+++ INPUT DATA +++

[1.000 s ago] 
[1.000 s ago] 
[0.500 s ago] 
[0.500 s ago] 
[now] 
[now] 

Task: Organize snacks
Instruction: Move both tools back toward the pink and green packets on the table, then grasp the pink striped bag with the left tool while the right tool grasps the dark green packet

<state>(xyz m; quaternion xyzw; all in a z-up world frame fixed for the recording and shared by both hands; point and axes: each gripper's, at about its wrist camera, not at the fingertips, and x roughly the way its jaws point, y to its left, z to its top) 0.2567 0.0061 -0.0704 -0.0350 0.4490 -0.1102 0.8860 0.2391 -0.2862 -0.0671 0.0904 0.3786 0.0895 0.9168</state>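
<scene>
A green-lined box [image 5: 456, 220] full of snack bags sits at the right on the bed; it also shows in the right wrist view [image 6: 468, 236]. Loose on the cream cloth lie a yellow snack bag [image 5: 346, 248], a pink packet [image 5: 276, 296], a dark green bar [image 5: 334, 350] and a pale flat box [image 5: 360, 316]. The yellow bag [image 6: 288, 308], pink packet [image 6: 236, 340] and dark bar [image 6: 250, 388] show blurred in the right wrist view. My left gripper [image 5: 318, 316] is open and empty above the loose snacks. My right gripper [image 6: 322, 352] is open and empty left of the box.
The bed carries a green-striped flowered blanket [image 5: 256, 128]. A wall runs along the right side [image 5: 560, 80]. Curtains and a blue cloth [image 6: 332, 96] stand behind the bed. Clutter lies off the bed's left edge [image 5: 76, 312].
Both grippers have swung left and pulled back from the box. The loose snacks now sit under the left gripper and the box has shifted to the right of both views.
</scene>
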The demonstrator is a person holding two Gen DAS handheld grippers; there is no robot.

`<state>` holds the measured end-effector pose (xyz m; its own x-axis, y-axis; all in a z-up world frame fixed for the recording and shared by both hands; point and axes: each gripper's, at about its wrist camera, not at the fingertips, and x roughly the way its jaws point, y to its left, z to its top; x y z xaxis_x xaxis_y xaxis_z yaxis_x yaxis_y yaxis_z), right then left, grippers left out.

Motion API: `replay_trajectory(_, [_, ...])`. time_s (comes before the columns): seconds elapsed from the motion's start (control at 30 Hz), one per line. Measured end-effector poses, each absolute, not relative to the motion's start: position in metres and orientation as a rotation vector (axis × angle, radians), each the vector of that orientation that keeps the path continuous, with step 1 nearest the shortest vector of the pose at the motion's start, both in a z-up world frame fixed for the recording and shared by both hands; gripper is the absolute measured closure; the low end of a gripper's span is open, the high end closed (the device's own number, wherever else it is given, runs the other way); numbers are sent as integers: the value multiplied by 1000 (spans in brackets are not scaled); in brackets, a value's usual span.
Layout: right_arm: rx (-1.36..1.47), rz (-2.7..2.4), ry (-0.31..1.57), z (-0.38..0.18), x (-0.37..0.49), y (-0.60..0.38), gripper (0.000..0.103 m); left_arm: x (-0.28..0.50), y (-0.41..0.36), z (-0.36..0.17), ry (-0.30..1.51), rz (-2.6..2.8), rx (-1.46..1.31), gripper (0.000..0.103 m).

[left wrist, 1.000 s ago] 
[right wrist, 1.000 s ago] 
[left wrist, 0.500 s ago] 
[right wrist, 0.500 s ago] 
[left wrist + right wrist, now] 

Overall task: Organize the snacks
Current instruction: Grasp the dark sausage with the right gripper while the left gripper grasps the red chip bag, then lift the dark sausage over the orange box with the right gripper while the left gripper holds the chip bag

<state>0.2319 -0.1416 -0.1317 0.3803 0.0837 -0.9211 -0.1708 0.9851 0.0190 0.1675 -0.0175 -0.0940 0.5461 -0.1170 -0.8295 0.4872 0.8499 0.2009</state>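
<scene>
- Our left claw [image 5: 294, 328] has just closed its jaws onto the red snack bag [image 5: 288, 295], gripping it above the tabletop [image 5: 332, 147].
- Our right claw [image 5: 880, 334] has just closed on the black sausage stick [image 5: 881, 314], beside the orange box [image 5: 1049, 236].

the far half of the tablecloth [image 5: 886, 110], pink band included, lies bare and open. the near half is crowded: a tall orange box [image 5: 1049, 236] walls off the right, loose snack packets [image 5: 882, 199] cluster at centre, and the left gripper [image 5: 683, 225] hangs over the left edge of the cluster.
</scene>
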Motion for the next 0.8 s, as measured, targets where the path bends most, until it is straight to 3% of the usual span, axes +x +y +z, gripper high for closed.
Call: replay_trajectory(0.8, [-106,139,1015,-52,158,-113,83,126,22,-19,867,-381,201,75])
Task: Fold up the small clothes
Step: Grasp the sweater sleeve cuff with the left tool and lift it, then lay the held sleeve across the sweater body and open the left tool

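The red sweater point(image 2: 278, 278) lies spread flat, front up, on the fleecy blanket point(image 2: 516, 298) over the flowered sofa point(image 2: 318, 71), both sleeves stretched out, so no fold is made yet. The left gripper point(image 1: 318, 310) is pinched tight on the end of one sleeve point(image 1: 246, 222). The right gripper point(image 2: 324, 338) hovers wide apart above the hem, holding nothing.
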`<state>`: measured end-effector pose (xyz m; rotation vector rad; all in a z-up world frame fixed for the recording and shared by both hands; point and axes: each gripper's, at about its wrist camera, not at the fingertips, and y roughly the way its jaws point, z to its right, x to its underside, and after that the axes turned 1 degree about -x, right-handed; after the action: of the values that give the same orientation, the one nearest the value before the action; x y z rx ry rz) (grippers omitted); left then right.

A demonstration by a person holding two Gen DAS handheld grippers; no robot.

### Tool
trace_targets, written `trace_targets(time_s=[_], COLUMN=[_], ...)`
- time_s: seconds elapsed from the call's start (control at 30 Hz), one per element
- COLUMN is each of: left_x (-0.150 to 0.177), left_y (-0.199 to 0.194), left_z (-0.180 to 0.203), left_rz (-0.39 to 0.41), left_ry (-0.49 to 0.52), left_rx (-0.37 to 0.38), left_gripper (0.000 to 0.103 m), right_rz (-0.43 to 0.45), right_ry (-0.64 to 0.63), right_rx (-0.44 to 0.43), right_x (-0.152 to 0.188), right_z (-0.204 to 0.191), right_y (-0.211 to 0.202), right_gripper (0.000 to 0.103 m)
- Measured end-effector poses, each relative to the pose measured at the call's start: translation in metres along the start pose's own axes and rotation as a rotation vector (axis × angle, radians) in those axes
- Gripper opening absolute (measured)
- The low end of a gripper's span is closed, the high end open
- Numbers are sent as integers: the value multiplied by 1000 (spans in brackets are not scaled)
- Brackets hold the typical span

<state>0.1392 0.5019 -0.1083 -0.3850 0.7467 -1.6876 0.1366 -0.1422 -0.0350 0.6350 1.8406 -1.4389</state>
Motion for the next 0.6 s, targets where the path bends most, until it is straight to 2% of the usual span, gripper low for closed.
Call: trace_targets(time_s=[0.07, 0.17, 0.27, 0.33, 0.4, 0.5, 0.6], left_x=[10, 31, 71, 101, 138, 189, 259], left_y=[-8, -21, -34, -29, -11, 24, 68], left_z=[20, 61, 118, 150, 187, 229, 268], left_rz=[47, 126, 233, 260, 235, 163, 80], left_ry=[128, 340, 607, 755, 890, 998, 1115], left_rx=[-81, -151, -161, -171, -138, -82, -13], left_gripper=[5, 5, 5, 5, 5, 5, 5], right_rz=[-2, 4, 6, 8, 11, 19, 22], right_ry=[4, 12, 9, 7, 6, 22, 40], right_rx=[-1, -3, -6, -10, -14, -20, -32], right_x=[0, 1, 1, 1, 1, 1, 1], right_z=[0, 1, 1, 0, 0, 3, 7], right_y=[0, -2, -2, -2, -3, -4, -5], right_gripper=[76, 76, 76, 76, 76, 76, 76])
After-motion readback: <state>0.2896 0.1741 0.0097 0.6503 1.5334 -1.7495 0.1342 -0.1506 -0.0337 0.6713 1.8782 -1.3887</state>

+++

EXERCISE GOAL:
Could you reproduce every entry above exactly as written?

EXERCISE OUTPUT:
[1.000 s ago] 
[1.000 s ago] 
[0.500 s ago] 
[0.500 s ago] 
[now] 
[now] 

Task: Organize snacks
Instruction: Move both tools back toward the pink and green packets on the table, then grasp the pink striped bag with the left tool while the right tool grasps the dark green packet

<state>(xyz m; quaternion xyzw; all in a z-up world frame fixed for the recording and shared by both hands; point and axes: each gripper's, at about its wrist camera, not at the fingertips, and x roughly the way its jaws point, y to its left, z to its top) 0.2567 0.0061 -0.0704 -0.0350 0.4490 -0.1102 0.8860 0.2391 -0.2862 -0.0671 0.0904 0.3786 0.0895 0.9168</state>
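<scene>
A green-lined box [image 5: 456, 220] full of snack bags sits at the right on the bed; it also shows in the right wrist view [image 6: 468, 236]. Loose on the cream cloth lie a yellow snack bag [image 5: 346, 248], a pink packet [image 5: 276, 296], a dark green bar [image 5: 334, 350] and a pale flat box [image 5: 360, 316]. The yellow bag [image 6: 288, 308], pink packet [image 6: 236, 340] and dark bar [image 6: 250, 388] show blurred in the right wrist view. My left gripper [image 5: 318, 316] is open and empty above the loose snacks. My right gripper [image 6: 322, 352] is open and empty left of the box.
The bed carries a green-striped flowered blanket [image 5: 256, 128]. A wall runs along the right side [image 5: 560, 80]. Curtains and a blue cloth [image 6: 332, 96] stand behind the bed. Clutter lies off the bed's left edge [image 5: 76, 312].
Both grippers have swung left and pulled back from the box. The loose snacks now sit under the left gripper and the box has shifted to the right of both views.
</scene>
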The demonstrator is a person holding two Gen DAS handheld grippers; there is no robot.

`<state>` holds the measured end-effector pose (xyz m; its own x-axis, y-axis; all in a z-up world frame fixed for the recording and shared by both hands; point and axes: each gripper's, at about its wrist camera, not at the fingertips, and x roughly the way its jaws point, y to its left, z to its top; x y z xaxis_x xaxis_y xaxis_z yaxis_x yaxis_y yaxis_z), right then left, grippers left out.

Motion API: `replay_trajectory(_, [_, ...])`. time_s (comes before the columns): seconds elapsed from the motion's start (control at 30 Hz), one per line. Measured end-effector poses, each absolute, not relative to the motion's start: position in metres and orientation as a rotation vector (axis × angle, radians), each the vector of that orientation that keeps the path continuous, with step 1 nearest the shortest vector of the pose at the motion's start, both in a z-up world frame fixed for the recording and shared by both hands; gripper is the absolute measured closure; the low end of a gripper's span is open, the high end closed (the device's own number, wherever else it is given, runs the other way); numbers are sent as integers: the value multiplied by 1000 (spans in brackets are not scaled); in brackets, a value's usual span.
Layout: right_arm: rx (-1.36..1.47), rz (-2.7..2.4), ry (-0.31..1.57), z (-0.38..0.18), x (-0.37..0.49), y (-0.60..0.38), gripper (0.000..0.103 m); left_arm: x (-0.28..0.50), y (-0.41..0.36), z (-0.36..0.17), ry (-0.30..1.51), rz (-2.6..2.8), rx (-1.46..1.31), gripper (0.000..0.103 m).

[left wrist, 1.000 s ago] 
[right wrist, 1.000 s ago] 
[left wrist, 0.500 s ago] 
[right wrist, 0.500 s ago] 
[left wrist + right wrist, now] 

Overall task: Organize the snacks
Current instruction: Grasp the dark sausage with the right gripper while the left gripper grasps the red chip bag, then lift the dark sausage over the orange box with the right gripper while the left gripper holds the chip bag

<state>0.2319 -0.1416 -0.1317 0.3803 0.0837 -0.9211 -0.1708 0.9851 0.0190 0.1675 -0.0175 -0.0940 0.5461 -0.1170 -0.8295 0.4872 0.8499 0.2009</state>
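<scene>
- Our left claw [image 5: 294, 328] has just closed its jaws onto the red snack bag [image 5: 288, 295], gripping it above the tabletop [image 5: 332, 147].
- Our right claw [image 5: 880, 334] has just closed on the black sausage stick [image 5: 881, 314], beside the orange box [image 5: 1049, 236].

the far half of the tablecloth [image 5: 886, 110], pink band included, lies bare and open. the near half is crowded: a tall orange box [image 5: 1049, 236] walls off the right, loose snack packets [image 5: 882, 199] cluster at centre, and the left gripper [image 5: 683, 225] hangs over the left edge of the cluster.
</scene>
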Motion for the next 0.8 s, as measured, targets where the path bends most, until it is straight to 3% of the usual span, axes +x +y +z, gripper high for closed.
Call: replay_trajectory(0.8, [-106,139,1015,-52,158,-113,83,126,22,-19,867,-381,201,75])
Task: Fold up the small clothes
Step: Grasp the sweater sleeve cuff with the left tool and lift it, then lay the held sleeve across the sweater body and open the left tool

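The red sweater point(image 2: 278, 278) lies spread flat, front up, on the fleecy blanket point(image 2: 516, 298) over the flowered sofa point(image 2: 318, 71), both sleeves stretched out, so no fold is made yet. The left gripper point(image 1: 318, 310) is pinched tight on the end of one sleeve point(image 1: 246, 222). The right gripper point(image 2: 324, 338) hovers wide apart above the hem, holding nothing.
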`<state>`: measured end-effector pose (xyz m; rotation vector rad; all in a z-up world frame fixed for the recording and shared by both hands; point and axes: each gripper's, at about its wrist camera, not at the fingertips, and y roughly the way its jaws point, z to its right, x to its underside, and after that the axes turned 1 degree about -x, right-handed; after the action: of the values that give the same orientation, the one nearest the value before the action; x y z rx ry rz) (grippers omitted); left then right.

A demonstration by a person holding two Gen DAS handheld grippers; no robot.

### Tool
trace_targets, written `trace_targets(time_s=[_], COLUMN=[_], ...)`
- time_s: seconds elapsed from the call's start (control at 30 Hz), one per element
- COLUMN is each of: left_x (-0.150 to 0.177), left_y (-0.199 to 0.194), left_z (-0.180 to 0.203), left_rz (-0.39 to 0.41), left_ry (-0.49 to 0.52), left_rx (-0.37 to 0.38), left_gripper (0.000 to 0.103 m), right_rz (-0.43 to 0.45), right_ry (-0.64 to 0.63), right_rx (-0.44 to 0.43), right_x (-0.152 to 0.188), right_z (-0.204 to 0.191), right_y (-0.211 to 0.202), right_gripper (0.000 to 0.103 m)
- Measured end-effector poses, each relative to the pose measured at the call's start: translation in metres along the start pose's own axes and rotation as a rotation vector (axis × angle, radians) in those axes
- Gripper opening absolute (measured)
- The low end of a gripper's span is closed, the high end open
- Numbers are sent as integers: the value multiplied by 1000 (spans in brackets are not scaled)
- Brackets hold the typical span

<state>0.1392 0.5019 -0.1083 -0.3850 0.7467 -1.6876 0.1366 -0.1422 -0.0350 0.6350 1.8406 -1.4389</state>
Motion for the next 0.6 s, targets where the path bends most, until it is straight to 2% of the usual span, gripper low for closed.
Call: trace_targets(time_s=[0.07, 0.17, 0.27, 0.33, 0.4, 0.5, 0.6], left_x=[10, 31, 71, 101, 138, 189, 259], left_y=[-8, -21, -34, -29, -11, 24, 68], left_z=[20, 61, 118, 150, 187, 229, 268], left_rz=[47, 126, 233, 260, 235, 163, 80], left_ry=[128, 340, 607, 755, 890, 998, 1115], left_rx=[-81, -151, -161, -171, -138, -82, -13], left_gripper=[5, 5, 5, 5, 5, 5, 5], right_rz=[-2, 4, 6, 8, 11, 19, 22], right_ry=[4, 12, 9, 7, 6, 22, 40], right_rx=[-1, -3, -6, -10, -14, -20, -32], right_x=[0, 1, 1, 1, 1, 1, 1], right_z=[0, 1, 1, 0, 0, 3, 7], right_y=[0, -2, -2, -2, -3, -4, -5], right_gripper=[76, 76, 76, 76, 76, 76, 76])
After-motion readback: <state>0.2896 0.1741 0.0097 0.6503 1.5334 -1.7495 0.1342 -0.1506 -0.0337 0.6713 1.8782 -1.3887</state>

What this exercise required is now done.